Showing posts with label gratitude. Show all posts
Showing posts with label gratitude. Show all posts

1.8.12

Dad is needed

I put a few more miles on the car today and drove our youngest up to Faith Bible Camp. A beautiful camp out at Victoria beach where Kent is working as this weeks camp director.
As much as I try to create fun, full, planned days with the children in his absence, there isn't anything quite like time spent with the real deal. Time with DAD.
When mom attempts to be funny or silly (like dear old DAd), her children look disturbed concerned instead of amused. When mom attempts to "play" video games with the children-as DAD loves to do, she is politely asked to quit mid-game so that it can "really be played." well! When mom attempts to tell bedtime stories like Dad, she again comes up short because she just isn't as "interesting".  SO, let it be known that I cannot be mom and dad to our two beautiful, sweet, endearing, tiring, hungry, bored, electronically-addicted...did i mention hundry? children. I just can't.

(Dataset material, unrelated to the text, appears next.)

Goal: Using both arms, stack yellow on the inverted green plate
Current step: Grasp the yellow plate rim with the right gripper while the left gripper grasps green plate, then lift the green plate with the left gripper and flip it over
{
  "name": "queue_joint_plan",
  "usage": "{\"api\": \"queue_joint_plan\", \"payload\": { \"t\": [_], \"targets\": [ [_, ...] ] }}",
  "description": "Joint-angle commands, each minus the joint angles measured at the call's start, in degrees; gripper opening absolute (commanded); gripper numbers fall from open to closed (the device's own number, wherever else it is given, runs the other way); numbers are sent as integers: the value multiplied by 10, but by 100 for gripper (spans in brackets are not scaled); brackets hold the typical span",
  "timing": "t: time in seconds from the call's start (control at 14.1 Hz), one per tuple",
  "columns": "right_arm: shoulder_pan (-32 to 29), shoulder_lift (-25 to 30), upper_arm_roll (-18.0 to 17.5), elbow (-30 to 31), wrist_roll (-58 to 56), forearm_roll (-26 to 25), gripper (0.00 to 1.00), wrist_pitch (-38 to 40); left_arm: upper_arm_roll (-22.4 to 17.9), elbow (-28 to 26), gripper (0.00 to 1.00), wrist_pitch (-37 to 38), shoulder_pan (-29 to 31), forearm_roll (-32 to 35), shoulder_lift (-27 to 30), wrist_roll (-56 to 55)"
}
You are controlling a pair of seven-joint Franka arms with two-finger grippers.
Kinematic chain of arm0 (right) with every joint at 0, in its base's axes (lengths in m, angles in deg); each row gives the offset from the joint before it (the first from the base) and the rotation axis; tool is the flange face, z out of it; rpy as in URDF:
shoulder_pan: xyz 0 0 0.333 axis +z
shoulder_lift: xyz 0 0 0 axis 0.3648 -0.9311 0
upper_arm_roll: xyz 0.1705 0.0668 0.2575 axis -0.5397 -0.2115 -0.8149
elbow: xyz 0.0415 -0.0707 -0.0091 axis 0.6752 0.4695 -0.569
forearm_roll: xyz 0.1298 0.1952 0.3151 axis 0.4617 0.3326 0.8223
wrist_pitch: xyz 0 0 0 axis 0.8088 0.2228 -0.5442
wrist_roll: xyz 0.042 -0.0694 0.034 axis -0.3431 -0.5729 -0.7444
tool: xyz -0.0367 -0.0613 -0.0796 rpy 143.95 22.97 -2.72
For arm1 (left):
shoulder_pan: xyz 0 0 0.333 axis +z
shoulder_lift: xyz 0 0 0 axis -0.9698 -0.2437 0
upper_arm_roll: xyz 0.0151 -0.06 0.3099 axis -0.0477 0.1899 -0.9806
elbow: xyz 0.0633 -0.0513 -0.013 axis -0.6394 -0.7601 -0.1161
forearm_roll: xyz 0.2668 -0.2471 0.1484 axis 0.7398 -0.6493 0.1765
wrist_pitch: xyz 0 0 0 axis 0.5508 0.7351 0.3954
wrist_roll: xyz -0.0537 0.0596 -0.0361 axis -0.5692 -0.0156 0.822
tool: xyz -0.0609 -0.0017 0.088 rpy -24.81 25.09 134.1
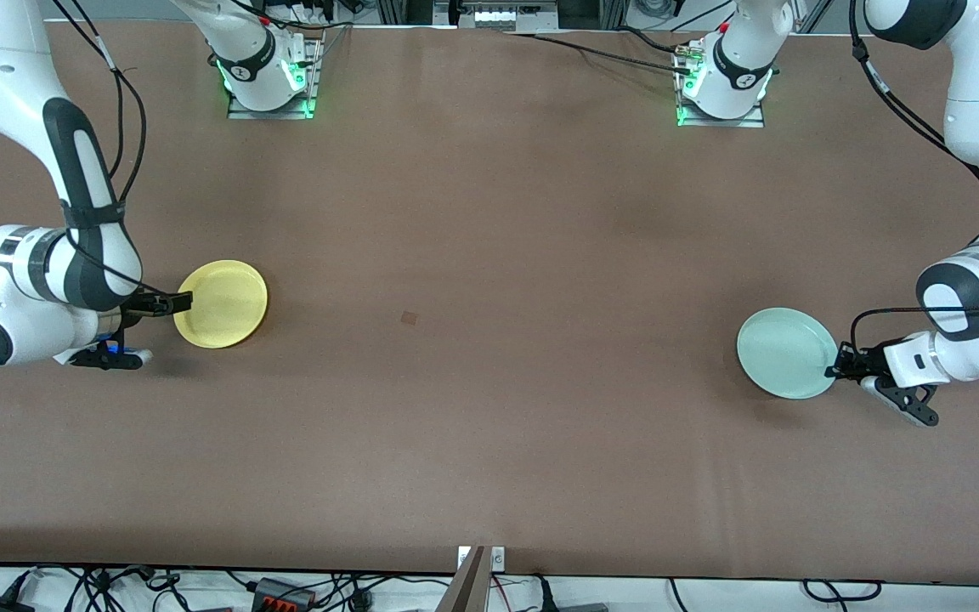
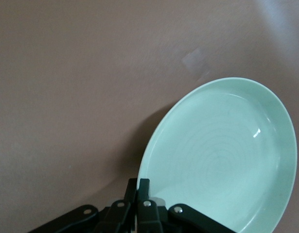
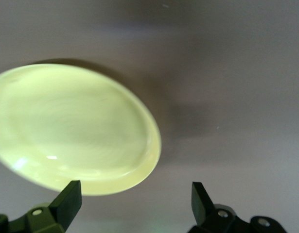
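From the front view, we saw the yellow plate (image 1: pixel 223 303) lying toward the right arm's end of the table and the green plate (image 1: pixel 786 353) toward the left arm's end, the two well apart, both open side up. The right gripper (image 1: pixel 177 303) sat at the yellow rim; the left gripper (image 1: pixel 836 365) sat at the green rim.

In the left wrist view, the left gripper (image 2: pixel 141 194) had its fingers (image 2: pixel 144 187) pressed together on the rim of the green plate (image 2: pixel 222 155), pinching it. The bowl faced up, so we judged the flip was the step in hand. To do it well, we would have lifted the rim only enough to clear the table (image 2: pixel 66 97), turned slowly, and kept the thin rim from slipping out of the narrow pinch.

In the right wrist view, the right gripper (image 3: pixel 134 196) stood spread wide, one finger (image 3: pixel 69 199) at the rim of the yellow plate (image 3: pixel 71 128), holding nothing. We would have centred the rim between the fingers before closing, and kept the yellow plate waiting until the green one lay inverted and flat.
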Motion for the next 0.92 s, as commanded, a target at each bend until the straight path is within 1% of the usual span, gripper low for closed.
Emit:
{"api": "queue_joint_plan", "payload": {
  "t": [0.0, 0.07, 0.21, 0.43, 0.57, 0.64, 0.85],
  "targets": [
    [-18, -28, -6, -11, -20, 4, 100, -13, -6, 35, 1, 56, -35, 48, 24, -47],
    [-20, -35, -6, -11, -20, 5, 100, -13, -2, 44, 1, 74, -39, 80, 37, -94],
    [-22, -44, -6, -10, -20, 7, 100, -13, 3, 48, 1, 107, -67, 142, 61, -180],
    [-22, -45, -6, 1, -20, 6, 75, -13, 1, 47, 1, 138, -124, 212, 87, -276],
    [-25, -50, -6, 1, -22, 6, 65, -14, 2, 48, 1, 158, -164, 290, 97, -375],
    [-25, -50, -6, 1, -27, 6, 58, -13, 3, 48, 1, 176, -187, 322, 99, -417],
    [-25, -52, -6, 1, -28, 6, 35, -15, 3, 48, 1, 225, -244, 366, 104, -522]
  ]
}}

Thankfully I won't need to invest a whole lot more time trying (whew). As of today, the calendar has been turned to August, and with that progression to a new month comes the promise of a family reunited. Yay! (*until I take off for my own personal vacation*) Yay!

20.3.12

a decade!

This was me, 10 years ago.
I was very pregnant....can you tell?? and heading to the hospital to be induced.  I was 15 days overdue with my first full-term baby, and VERY ready to get...the...show...on...the....road!!!!
I actually remember not leaving the house after about the 8th day overdue, because I got tired of random people asking when the baby was coming.  "geesh people, I DON'T KNOW!!!" (we were living in winkler so it was hard to go anywhere unnoticed). Alas the pregnancy hormones were not kind to me, as I gained 50 lbs (granted I was on bed-rest for half of the pregnancy), developed lots of acne and grew a larger nose.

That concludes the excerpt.